This sounds like the very wrong thing to do unconditionally. You have no 
knowledge of application I/O pattern and do not know whether application 
is going to fill this extent or not. Instead of de-fragmenting you are 
effectively fragmenting.

This sounds more like a target for a different operation, which may be 
called "garbage collection". But it should be explicit operation not 
tied to defragmentation (or at least explicit opt-in for defragmentation).

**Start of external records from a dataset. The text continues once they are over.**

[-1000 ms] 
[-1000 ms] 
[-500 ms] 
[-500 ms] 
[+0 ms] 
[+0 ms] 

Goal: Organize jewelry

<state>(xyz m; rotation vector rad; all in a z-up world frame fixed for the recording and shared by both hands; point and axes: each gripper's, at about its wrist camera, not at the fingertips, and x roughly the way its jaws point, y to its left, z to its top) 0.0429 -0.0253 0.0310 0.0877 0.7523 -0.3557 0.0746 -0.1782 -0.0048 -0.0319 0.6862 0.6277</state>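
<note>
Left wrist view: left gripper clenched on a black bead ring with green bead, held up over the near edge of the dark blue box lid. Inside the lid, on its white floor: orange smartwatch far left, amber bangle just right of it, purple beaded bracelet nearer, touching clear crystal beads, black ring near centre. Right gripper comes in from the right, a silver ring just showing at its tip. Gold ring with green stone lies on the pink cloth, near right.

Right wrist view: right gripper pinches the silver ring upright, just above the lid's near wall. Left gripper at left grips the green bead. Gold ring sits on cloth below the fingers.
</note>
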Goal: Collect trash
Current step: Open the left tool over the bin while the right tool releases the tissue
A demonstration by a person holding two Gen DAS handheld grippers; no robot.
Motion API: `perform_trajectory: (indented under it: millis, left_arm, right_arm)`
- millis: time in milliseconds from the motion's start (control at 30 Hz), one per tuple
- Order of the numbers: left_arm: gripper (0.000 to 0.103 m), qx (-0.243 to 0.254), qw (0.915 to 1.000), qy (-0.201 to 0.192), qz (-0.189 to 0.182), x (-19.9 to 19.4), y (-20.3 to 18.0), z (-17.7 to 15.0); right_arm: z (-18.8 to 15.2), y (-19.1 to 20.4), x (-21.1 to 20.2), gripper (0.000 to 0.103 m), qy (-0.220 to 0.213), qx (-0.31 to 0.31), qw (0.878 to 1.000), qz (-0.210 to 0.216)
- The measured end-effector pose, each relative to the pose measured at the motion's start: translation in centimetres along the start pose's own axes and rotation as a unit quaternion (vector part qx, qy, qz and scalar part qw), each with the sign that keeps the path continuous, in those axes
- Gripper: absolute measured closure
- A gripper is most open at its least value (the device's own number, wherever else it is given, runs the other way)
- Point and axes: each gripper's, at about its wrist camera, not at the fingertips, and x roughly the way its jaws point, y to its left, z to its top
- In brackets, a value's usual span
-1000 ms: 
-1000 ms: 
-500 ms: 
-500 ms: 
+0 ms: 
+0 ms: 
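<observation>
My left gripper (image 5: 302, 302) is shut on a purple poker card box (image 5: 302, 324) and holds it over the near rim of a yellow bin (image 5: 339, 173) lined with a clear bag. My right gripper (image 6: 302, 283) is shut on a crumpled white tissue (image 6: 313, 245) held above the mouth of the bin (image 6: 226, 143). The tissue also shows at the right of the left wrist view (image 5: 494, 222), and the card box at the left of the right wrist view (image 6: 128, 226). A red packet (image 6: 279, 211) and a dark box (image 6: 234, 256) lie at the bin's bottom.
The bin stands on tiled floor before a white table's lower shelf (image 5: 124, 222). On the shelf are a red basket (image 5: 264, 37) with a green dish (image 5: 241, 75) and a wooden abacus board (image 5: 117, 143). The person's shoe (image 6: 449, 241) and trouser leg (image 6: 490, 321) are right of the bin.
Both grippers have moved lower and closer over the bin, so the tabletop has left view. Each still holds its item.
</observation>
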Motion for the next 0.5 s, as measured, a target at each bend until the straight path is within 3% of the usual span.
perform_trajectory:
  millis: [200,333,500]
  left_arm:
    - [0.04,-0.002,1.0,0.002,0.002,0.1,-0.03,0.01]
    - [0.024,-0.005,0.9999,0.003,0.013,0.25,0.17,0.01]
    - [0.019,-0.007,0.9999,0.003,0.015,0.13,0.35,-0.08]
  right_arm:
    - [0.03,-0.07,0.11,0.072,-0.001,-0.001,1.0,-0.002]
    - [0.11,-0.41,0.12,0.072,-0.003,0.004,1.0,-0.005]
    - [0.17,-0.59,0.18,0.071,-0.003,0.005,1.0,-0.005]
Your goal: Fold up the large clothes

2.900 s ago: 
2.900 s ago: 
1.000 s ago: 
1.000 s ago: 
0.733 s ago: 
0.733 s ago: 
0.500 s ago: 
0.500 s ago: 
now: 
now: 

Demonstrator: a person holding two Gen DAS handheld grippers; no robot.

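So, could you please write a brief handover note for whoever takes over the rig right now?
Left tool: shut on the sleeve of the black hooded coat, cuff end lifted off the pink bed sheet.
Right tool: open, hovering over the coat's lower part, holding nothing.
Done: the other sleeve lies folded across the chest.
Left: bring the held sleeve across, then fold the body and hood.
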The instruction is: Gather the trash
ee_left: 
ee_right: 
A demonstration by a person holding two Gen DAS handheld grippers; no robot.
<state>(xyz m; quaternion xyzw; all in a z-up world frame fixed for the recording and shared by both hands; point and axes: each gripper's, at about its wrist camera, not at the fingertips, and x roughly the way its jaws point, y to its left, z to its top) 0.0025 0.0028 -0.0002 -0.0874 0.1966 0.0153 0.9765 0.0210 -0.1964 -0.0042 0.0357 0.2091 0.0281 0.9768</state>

> Reported-by: Christoph Anton Mitterer <calestyo@scientia.org>
> Signed-off-by: Qu Wenruo <wqu@suse.com>
> ---
>   fs/btrfs/defrag.c | 11 +++++++++++
>   1 file changed, 11 insertions(+)
> 
> diff --git a/fs/btrfs/defrag.c b/fs/btrfs/defrag.c
> index c276b136ab63..cc319190b6fb 100644
> --- a/fs/btrfs/defrag.c
> +++ b/fs/btrfs/defrag.c
> @@ -1070,6 +1070,17 @@ static int defrag_collect_targets(struct btrfs_inode *inode,
>   		if (!next_mergeable) {
>   			struct defrag_target_range *last;
>   
> +			/*
> +			 * Special entry point utilization ratio under 1/16 (only
> +			 * referring 1/16 of an on-disk extent).
> +			 * This can happen for a truncated large extent.
> +			 * If we don't add them, then for a truncated file
> +			 * (may be the last 4K of a 128M extent) it will never
> +			 * be defraged.
> +			 */
> +			if (em->ram_bytes < em->orig_block_len / 16)
> +				goto add;
> +
>   			/* Empty target list, no way to merge with last entry */
>   			if (list_empty(target_list))
>   				goto next;
Qu Wenruo Jan. 5, 2024, 8:11 p.m. UTC | #2
On 2024/1/6 03:15, Andrei Borzenkov wrote:
> On 05.01.2024 10:33, Qu Wenruo wrote:
>> [BUG]
>> The following script can lead to a very under utilized extent and we
>> have no way to use defrag to properly reclaim its wasted space:
>>
>>    # mkfs.btrfs -f $dev
>>    # mount $dev $mnt
>>    # xfs_io -f -c "pwrite 0 128M" $mnt/foobar
>>    # sync
>>    # btrfs filesystem defrag $mnt/foobar
>>    # sync
>>
>> After the above operations, the file "foobar" is still utilizing the
>> whole 128M:
>>
>>          item 4 key (257 INODE_ITEM 0) itemoff 15883 itemsize 160
>>                  generation 7 transid 8 size 4096 nbytes 4096
>>                  block group 0 mode 100600 links 1 uid 0 gid 0 rdev 0
>>                  sequence 32770 flags 0x0(none)
>>          item 5 key (257 INODE_REF 256) itemoff 15869 itemsize 14
>>                  index 2 namelen 4 name: file
>>          item 6 key (257 EXTENT_DATA 0) itemoff 15816 itemsize 53
>>                  generation 7 type 1 (regular)
>>                  extent data disk byte 298844160 nr 134217728 <<<
>>                  extent data offset 0 nr 4096 ram 134217728
>>                  extent compression 0 (none)
>>
>> Meaning the expected defrag way to reclaim the space is not working.
>>
>> [CAUSE]
>> The file extent has no adjacent extent at all, thus all existing defrag
>> code consider it a perfectly good file extent, even if it's only
>> utilizing a very tiny amount of space.
>>
>> [FIX]
>> Add a special handling for under utilized extents, currently the ratio
>> is 6.25% (1/16).
>>
>> This would allow us to add such extent to our defrag target list,
>> resulting it to be properly defragged.
>>
> 
> This sounds like the very wrong thing to do unconditionally. You have no 
> knowledge of application I/O pattern and do not know whether application 
> is going to fill this extent or not. Instead of de-fragmenting you are 
> effectively fragmenting.

This is not exactly true.

If you have one file extent only referring 1/16 of a larger extent, it 
already means the extent itself is fragmented.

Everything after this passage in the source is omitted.